__Problem to work on__
Repeat all of the data precisely.

__Given information__
▬▬▬

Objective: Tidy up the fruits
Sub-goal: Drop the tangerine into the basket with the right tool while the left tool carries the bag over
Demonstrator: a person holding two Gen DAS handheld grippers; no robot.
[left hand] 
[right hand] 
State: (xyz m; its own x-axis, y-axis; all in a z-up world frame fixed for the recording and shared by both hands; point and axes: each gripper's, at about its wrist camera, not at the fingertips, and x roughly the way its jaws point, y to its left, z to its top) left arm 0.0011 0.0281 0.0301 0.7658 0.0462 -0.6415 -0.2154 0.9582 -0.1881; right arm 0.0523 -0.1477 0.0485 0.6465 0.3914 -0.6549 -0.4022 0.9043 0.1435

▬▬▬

__Exercise output__
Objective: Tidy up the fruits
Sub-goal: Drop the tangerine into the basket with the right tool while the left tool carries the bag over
Demonstrator: a person holding two Gen DAS handheld grippers; no robot.
[left hand] 
[right hand] 
State: (xyz m; its own x-axis, y-axis; all in a z-up world frame fixed for the recording and shared by both hands; point and axes: each gripper's, at about its wrist camera, not at the fingertips, and x roughly the way its jaws point, y to its left, z to its top) left arm 0.0011 0.0281 0.0301 0.7658 0.0462 -0.6415 -0.2154 0.9582 -0.1881; right arm 0.0523 -0.1477 0.0485 0.6465 0.3914 -0.6549 -0.4022 0.9043 0.1435

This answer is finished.